In de middag van 17 september 2020 heeft een toezichthouder van de afdeling Handhaving van Rijkswaterstaat geconstateerd dat zonder vergunning ontgrondingswerkzaamheden in de Verdronken Zwarte Polder werden uitgevoerd.

De Afdeling is van oordeel dat, gezien de kennis en de gegevens waarover de toezichthouder op 17 september 2020 beschikte, voldoende aanleiding bestond om spoedeisende bestuursdwang toe te passen. Daarbij betrekt de Afdeling het bij de toezichthouder ontstane beeld dat, hoewel erop was gewezen dat voor het project in de Verdronken Zwarte Polder een ontgrondingsvergunning nodig was en was aangegeven dat de werkzaamheden zouden worden gepauzeerd, de werkzaamheden zonder die vergunning toch werden voortgezet.

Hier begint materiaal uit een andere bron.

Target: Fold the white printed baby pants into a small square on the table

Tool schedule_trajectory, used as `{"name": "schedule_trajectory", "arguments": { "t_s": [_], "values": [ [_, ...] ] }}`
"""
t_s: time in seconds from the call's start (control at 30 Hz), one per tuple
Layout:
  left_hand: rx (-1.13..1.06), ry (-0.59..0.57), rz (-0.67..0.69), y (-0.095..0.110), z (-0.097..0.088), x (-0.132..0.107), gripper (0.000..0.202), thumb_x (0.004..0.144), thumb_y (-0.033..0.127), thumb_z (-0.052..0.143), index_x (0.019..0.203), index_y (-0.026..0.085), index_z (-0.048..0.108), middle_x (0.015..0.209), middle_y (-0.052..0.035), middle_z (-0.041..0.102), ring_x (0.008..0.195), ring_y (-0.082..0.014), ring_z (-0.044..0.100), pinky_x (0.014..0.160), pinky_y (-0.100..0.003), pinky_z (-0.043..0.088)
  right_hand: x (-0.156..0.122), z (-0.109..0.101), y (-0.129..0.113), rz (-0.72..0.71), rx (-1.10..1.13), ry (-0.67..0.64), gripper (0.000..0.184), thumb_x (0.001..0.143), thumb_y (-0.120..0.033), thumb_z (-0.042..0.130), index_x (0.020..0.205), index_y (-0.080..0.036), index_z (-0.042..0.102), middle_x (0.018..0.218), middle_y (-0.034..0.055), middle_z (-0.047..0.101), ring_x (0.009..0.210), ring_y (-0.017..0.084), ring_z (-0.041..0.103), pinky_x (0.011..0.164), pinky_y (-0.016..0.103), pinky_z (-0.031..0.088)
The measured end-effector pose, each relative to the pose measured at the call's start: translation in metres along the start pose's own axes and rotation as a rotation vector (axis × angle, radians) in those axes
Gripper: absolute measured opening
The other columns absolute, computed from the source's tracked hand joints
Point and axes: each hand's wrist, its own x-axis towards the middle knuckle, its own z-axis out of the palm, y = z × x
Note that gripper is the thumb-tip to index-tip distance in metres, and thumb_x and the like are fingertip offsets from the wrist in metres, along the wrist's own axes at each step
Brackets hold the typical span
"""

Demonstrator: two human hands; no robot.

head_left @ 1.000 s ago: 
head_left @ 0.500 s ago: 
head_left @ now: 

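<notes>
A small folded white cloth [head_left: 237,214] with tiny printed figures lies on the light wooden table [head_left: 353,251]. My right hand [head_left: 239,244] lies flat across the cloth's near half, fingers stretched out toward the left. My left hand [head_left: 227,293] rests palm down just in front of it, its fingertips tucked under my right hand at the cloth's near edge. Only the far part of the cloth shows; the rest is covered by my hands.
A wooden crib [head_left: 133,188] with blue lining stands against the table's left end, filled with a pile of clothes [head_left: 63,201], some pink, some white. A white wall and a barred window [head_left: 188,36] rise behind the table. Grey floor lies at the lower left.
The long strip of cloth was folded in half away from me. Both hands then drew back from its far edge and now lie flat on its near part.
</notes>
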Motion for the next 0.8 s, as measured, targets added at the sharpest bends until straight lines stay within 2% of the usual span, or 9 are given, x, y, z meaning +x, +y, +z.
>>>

Dat dit het gevolg was van miscommunicatie over welke werkzaamheden zonder vergunning mochten worden uitgevoerd, zoals in bezwaar is aangevoerd, kan aan dat beeld niet afdoen. De werkzaamheden waren onomkeerbaar en mogelijk nadelig. Voor zover Roompot in dit verband nog heeft aangevoerd dat de gevolgen van deze werkzaamheden al waren beoordeeld door het waterschap, volgt de Afdeling haar daarin niet. Zoals de minister heeft aangegeven heeft het waterschap de gevolgen van de bouw van een strandbrug op de bij haar in beheer zijnde dijk beoordeeld, wat niet hetzelfde is als de gevolgen van een ontgronding in de Verdronken Zwarte Polder.

Over de verwijzing van Roompot naar de interventiematrix in de Landelijke Handhavingsstrategie overweegt de Afdeling dat over de toepassing daarvan in bezwaar weliswaar discussie is ontstaan, maar dat, gelet op wat er in de middag van 17 september 2020 werd geconstateerd, op dat moment voldoende aanleiding bestond om spoedeisende bestuursdwang toe te passen. De Afdeling laat daarom dat wat over de Landelijke Handhavingsstrategie is aangevoerd buiten bespreking.